‘The Hunger Games’ Are Real
Posted by April 26, 2012on
The Hunger Games movie is a current Hollywood phenomenon. Millions are flocking to see the exciting story of a young woman who triumphs over starvation, desperation and the cruelty of a violent, oppressive government by her skill, intelligence and beauty. The story, of course, is fiction. But the backstory to The Hunger Games is tragically all too real in our present world. Are there solutions to the real-world Hunger Games?
One of my daughters saw the The Hunger Games movie and told me it was really exciting. There wasn’t time for me to see the film before I left on a long trip through Africa, but I decided I would read the book while traveling, so I downloaded the novel to my Kindle before I left.
Reading The Hunger Games in Africa
Ironically, I started reading the book in the Congo and finished it in Rwanda. Why is that ironic? If you don’t already know, read a little farther.
The novel is certainly well-written and exciting. But as I followed Katniss Everdeen through her story—from the misery and hunger in district 12, where she struggled to feed her family by poaching, to the merciless ordeal of the Hunger Games, where teens are forced by an oppressive government to kill other teens in order to win a televised game and survive, to trying to figure out her feelings for two different boys who offered different qualities in the middle of the horror and chaos—I kept thinking to myself: This is real life today for thousands of teens and preteens.
My thought was confirmed at the end of the book in the blurb about the author. It states that she “continues to explore the effects of war and violence on those coming of age.”
It is a sad reality that in quite a few countries in the world, children have to begin working or scavenging quite young to contribute to the family food supply. And in several nations involved in armed conflict, young teens and even preteens are “drafted” into armies or paramilitary organizations.
A recent UNICEF report gives a list of countries where this has occurred in the last decade. The list includes Afghanistan, Burundi, Colombia, Côte d’Ivoire, the Democratic Republic of the Congo, Liberia, Myanmar, Nepal, the Philippines, Somalia, Sri Lanka, Sudan and Uganda.
I just traveled through three of those countries and saw some of the destruction firsthand. Hundreds of thousands of young people have been affected. In some cases boys are forced to kill to avoid being killed themselves, and young girls are forced into becoming sex slaves for soldiers. It’s repugnant.
Sure, it’s exciting and fascinating to watch or read about The Hunger Games as fiction in a dystopian future. But it’s shocking and depressing to hear about such horrors in our dystopian present.
Why would adults abuse children that way?
The answer to that question is tragic but not complicated: Adults use child soldiers because they want to win. They want to defeat their enemies or to win power and wealth, and they decide “the end justifies the means.” So young people, who should be nurtured and protected, become nothing more than objects, the disposable means to an end.
The Proverbs state, “There is a way that seems right to a man, but its end is the way of death” (Proverbs 14:12). Actions can seem reasonable to human beings in given circumstances, but the results are often tragic and horrific.

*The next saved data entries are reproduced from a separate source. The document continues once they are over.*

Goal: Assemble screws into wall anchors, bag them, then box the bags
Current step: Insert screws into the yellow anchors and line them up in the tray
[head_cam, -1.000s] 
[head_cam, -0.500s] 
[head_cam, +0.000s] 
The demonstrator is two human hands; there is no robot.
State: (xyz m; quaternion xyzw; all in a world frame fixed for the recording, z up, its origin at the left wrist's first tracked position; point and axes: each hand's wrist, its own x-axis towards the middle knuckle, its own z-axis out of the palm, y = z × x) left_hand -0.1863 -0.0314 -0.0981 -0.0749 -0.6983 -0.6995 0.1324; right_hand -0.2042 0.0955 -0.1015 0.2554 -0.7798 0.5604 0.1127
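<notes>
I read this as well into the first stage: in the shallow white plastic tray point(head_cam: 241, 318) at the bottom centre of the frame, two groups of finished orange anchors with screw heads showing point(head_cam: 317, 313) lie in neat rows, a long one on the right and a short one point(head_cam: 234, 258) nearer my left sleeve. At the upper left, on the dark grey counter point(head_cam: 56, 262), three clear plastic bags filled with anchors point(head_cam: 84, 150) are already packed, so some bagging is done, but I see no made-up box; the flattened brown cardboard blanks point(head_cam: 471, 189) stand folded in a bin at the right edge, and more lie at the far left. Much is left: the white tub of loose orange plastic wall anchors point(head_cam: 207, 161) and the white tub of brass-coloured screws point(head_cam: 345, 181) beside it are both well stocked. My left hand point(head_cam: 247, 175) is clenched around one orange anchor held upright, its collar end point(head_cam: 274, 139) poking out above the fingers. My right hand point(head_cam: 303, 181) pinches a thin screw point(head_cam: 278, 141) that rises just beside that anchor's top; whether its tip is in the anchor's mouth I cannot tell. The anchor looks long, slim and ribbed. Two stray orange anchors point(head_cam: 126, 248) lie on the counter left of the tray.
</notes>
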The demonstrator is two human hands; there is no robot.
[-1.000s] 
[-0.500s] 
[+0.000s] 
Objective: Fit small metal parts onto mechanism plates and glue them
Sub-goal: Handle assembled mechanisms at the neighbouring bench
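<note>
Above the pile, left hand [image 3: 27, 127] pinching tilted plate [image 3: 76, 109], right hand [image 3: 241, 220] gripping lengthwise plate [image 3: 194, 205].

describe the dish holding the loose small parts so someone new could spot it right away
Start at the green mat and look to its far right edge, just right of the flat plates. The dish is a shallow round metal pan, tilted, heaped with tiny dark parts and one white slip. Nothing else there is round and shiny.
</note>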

This is nothing new. Human history is a litany of terrible abuses of human beings of all ages at the hands of other human beings. We sometimes speak of “man’s inhumanity to man,” but if we’re honest, it’s all too human to be abusive toward our fellow human beings. The Roman Plautus wrote some 2,200 years ago: homo homini lupus—man is a wolf to his fellow man.
Is there a solution?
We can all be grateful that there is a solution, and one that is sure to come—in time. But the end of the real-life Hunger Games won’t happen as a result of UN action or better education or more “humanity” toward people. In fact, the solution will come as a result of less humanity.
Paul’s epistle to the Galatians underscores what comes naturally to human beings, and it’s not pretty. The list includes hatred, jealousy, sexual obsessions, rage, ambition and selfishness (5:19-20).
Man won’t stop being a wolf to man until that fundamental human nature changes. And it finally will change on a worldwide scale with the establishment of the Kingdom of God on earth at the second coming of Jesus Christ.
One of the promises that accompany Christ’s return is a change to the human heart: “I will give you a new heart and put a new spirit within you; I will take the heart of stone out of your flesh and give you a heart of flesh” (Ezekiel 36:26-27).
The cruel, insensitive, selfishly hard heart we see so often today will be replaced by kindness, care, compassion—in a word, love. This level of love can only come from the Spirit of God. Galatians 5:22-23 describes the wonderful results—the fruit of the Spirit of God in action.
When that change occurs, the real-life Hunger Games will finally come to an end—forever.
Joel Meeker is the regional director for French-language areas for the Church of God, a Worldwide Association. He travels and works frequently in Africa.